• U.S.

After the Landslide

3 minute read
TIME

WHEN THE MOUNTAIN FELL (221pp.)—Charles Ferdinand Ramuz, translated by Sarah Fisher Scoff—Pantheon ($2.50).

The Book-of-the-Month Club advertises meritorious and meretricious books in the same loud tone of voice. To the club’s 900,000 members, judgments like “powerful,” “moving,” “noble,” “haunting” must by now have the same dull ring as “colossal” has for moviegoers. When the Mountain Fell, the club’s co-choice for October, is promoted with all these words. But for the first time in many a month, they are not entirely irrelevant.

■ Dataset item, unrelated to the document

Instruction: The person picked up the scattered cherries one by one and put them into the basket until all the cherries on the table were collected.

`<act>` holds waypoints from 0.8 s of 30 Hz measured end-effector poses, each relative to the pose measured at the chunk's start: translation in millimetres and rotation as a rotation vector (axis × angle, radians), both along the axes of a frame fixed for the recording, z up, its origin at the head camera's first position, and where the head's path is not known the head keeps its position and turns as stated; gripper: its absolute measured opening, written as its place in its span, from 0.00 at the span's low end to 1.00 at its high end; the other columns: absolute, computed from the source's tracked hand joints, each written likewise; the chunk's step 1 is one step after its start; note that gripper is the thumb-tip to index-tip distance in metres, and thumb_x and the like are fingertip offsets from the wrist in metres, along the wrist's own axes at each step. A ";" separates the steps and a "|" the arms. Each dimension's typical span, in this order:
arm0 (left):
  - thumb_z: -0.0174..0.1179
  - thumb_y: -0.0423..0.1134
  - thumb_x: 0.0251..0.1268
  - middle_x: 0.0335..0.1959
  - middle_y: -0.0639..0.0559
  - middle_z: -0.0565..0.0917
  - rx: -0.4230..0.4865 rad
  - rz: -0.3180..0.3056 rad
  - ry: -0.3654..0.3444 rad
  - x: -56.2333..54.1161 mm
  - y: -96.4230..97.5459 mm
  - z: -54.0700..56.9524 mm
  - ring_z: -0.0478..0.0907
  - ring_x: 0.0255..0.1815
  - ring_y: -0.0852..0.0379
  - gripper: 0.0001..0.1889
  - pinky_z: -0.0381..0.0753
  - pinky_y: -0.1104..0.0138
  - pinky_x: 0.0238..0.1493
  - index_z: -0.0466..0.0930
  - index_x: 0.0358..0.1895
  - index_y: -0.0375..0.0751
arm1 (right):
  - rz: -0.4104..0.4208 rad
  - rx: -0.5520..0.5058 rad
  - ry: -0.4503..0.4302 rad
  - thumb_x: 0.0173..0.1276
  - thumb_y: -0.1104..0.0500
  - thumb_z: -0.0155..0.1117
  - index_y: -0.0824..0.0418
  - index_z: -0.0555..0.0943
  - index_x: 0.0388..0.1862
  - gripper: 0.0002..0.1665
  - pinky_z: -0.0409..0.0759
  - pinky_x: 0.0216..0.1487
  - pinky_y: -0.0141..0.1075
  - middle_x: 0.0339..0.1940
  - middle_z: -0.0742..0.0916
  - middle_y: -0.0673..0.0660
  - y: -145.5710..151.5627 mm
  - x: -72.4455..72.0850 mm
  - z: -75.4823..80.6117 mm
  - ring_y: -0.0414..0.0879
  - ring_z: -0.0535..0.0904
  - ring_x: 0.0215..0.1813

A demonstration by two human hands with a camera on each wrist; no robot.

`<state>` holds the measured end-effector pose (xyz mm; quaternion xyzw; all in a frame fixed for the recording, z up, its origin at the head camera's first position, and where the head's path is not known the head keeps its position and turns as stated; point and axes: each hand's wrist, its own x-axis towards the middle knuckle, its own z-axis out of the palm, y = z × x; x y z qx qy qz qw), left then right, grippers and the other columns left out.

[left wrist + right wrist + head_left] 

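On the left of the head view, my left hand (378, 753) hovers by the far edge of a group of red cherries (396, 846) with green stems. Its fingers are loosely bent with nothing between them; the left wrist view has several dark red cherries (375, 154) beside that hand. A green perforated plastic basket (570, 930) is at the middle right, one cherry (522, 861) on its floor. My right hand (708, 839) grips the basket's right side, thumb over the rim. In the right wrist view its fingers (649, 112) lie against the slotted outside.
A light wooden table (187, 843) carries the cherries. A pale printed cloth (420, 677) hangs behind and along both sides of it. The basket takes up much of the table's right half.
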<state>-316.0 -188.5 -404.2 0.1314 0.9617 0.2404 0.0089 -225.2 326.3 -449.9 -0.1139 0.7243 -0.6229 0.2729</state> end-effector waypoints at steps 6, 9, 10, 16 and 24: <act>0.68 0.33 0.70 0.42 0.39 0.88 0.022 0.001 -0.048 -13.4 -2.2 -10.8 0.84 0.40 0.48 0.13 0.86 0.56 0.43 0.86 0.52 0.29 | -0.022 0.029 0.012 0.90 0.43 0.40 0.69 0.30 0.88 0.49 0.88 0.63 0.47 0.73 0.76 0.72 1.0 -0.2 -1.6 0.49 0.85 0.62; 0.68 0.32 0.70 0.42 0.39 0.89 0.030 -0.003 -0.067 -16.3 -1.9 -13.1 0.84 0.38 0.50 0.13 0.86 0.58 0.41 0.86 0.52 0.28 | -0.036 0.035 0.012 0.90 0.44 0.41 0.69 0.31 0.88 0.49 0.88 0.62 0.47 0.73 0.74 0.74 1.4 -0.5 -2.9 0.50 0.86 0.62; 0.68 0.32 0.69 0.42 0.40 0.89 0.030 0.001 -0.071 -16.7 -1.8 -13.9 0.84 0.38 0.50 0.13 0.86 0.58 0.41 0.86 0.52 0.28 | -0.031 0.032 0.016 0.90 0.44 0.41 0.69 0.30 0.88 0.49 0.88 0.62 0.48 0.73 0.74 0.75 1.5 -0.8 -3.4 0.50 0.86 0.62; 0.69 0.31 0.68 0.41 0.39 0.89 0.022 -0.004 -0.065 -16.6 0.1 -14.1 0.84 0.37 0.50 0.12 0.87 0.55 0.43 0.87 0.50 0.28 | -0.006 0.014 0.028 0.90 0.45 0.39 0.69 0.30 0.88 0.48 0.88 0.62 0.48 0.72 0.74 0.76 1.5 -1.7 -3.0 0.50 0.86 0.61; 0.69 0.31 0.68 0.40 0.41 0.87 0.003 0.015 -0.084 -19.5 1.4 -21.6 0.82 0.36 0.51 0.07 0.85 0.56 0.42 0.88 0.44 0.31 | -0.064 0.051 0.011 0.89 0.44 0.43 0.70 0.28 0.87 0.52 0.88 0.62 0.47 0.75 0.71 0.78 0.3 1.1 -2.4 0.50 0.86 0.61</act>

Readers who are accustomed to febrile, jerky best-sellers will find When the Mountain Fell a strange dish. So will those whose sense of style has been numbed by those same bestsellers. When the Mountain Fell is the artfully simple story of what happened when a landslide wiped out a herders’ settlement in the Swiss Alps 200 years ago. Far below in the village of Aire, the roar was heard in the middle of a clear June night. Next morning, the lovely, cattle-dotted valley of Derborence was choked with the 150,000,000 cubic feet of rock that had loomed over the region as the Devil’s Tower. In Aire nearly every house had lost a husband, son or brother. Thérèse, who was pregnant, had lost her young husband Antoine, and her uncle Seraphin, with whom he shared a hut.

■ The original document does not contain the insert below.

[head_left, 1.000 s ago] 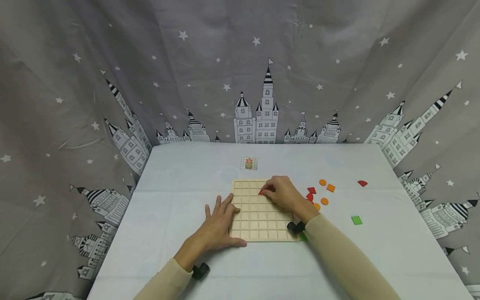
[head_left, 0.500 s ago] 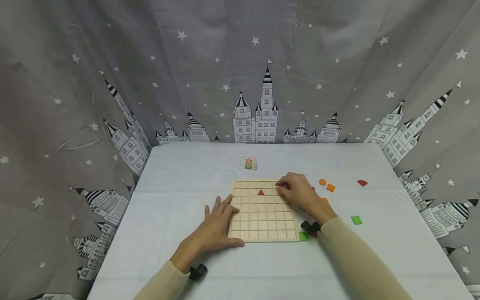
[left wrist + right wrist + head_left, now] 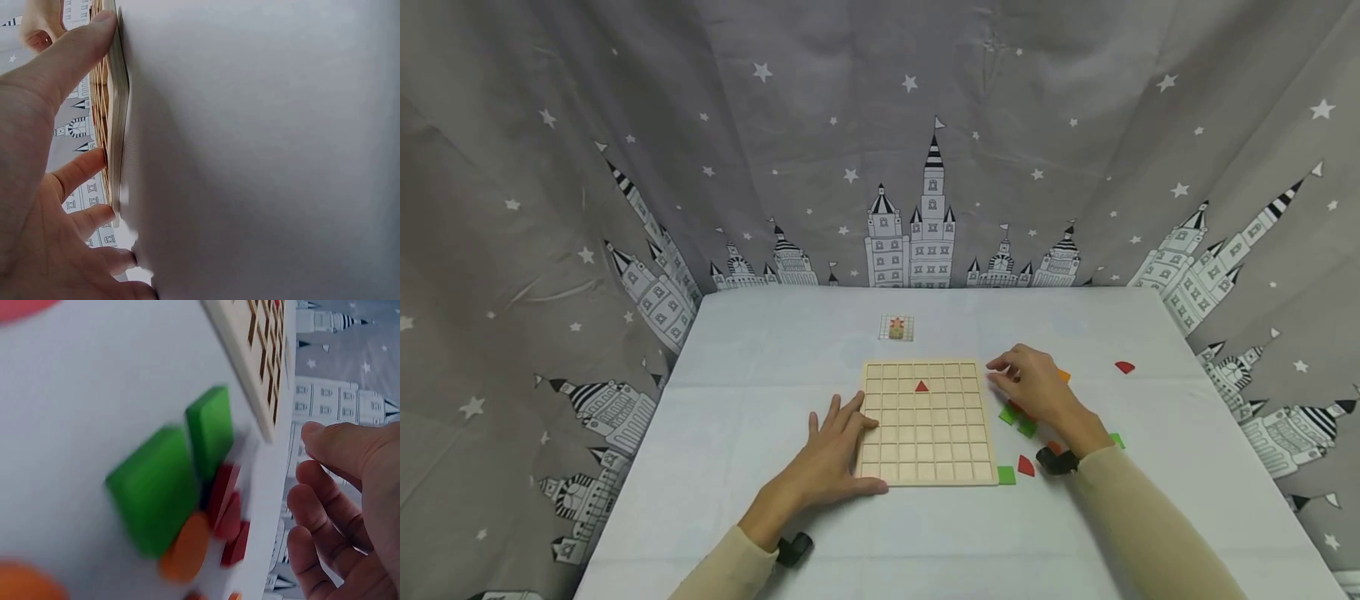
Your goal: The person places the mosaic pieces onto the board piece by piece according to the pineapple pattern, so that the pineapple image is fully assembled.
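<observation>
My left hand (image 3: 823, 457) lies with spread fingers along the left side of a pale wooden grid board (image 3: 925, 429). In the left wrist view its thumb and fingertips press the board's edge (image 3: 117, 125). A red triangle (image 3: 921, 387) sits in one cell of the upper part of the grid. Just right of the board hovers my right hand (image 3: 1037, 390), its fingers loosely bent and holding nothing. Below it in the right wrist view lie two green squares (image 3: 156, 487), an orange disc (image 3: 185, 548) and several red pieces (image 3: 229, 515).
A small picture card (image 3: 897, 328) lies behind the board. Near its lower right corner are a green square (image 3: 1007, 475) and a red quarter-circle (image 3: 1026, 466). Another red quarter-circle (image 3: 1124, 367) lies farther right. A grey castle-print curtain (image 3: 820, 125) hangs behind the table.
My right hand has let go of the red triangle on the board and moved right, off the grid toward the loose pieces. The left hand stays at the board's edge.
</observation>
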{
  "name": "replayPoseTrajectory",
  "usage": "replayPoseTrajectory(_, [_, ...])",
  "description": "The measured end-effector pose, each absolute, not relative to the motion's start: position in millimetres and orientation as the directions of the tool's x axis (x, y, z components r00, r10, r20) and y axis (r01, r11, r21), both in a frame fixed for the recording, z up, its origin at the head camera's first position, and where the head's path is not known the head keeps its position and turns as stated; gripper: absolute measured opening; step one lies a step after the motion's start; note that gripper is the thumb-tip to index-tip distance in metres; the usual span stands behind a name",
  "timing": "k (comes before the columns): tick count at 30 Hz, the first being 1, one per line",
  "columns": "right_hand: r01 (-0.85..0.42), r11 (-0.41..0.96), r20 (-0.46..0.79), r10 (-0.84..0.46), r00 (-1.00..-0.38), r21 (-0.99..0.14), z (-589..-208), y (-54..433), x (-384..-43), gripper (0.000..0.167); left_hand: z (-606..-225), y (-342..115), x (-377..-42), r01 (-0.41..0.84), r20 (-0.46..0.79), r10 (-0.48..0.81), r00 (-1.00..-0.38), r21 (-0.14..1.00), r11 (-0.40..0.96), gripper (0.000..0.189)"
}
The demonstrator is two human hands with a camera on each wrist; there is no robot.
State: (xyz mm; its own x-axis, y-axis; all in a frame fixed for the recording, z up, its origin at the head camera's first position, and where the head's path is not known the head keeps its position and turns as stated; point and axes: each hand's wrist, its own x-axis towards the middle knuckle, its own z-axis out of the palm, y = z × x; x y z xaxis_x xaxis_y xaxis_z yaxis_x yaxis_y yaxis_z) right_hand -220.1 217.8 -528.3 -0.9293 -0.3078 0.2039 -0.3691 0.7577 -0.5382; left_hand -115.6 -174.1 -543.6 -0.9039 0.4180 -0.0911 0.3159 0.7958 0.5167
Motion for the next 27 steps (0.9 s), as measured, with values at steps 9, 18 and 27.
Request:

The Tone of Legend. Seven weeks later a wasted, ghostly figure crept down the mountainside to Aire. It was Antoine, who had incredibly survived because the rear wall of his cabin had been the cliff itself. Dazed and half-starved, he spends only one night at home, returns the next morning determined to find Seraphin, whose voice he had heard after the landslide. When the superstitious mountain men refuse to go with him, he crazily attacks the boulder-strewn waste with pick and shovel, is brought back to sanity only by the courage and understanding of his wife who has followed him up the mountainside.

When the Mountain Fell is largely a triumph of perfected style. Its legend-like tone and natural, village-talk dialogue give it a quality of universality, keep it, in spite of place names and details of locale, from becoming merely a Swiss regional tale. It poses no “problems” except basic human ones which turn on love, fear, faith, generosity and loyalty. U.S. readers will get here what few other recent books have given them—a genuine literary experience.

The Author. A French edition of When the Mountain Fell, published in the U.S. in 1936, was the first selection of the French Book-of-the-Month Club. This is its first publication in English. Its author, Charles Ferdinand Ramuz, was born in the small town of Cully on Lake Geneva. He lived and wrote in Paris from 1902 to 1914. The eight novels, four books of verse and two collections of short stories he wrote in those years pleased only a small group of admirers. Ramuz returned to his native canton of Vaud. shook off Parisian literary influences and identified himself in his work with peasants, small craftsmen and woodchoppers. As a result, the French critics who had ignored him as a Left-Banker in Paris began to praise him extravagantly, tried without success to get Ramuz admitted to the French Academy’s “Immortals.” When Ramuz died last spring at 69, the Swiss Government declared a national day of mourning.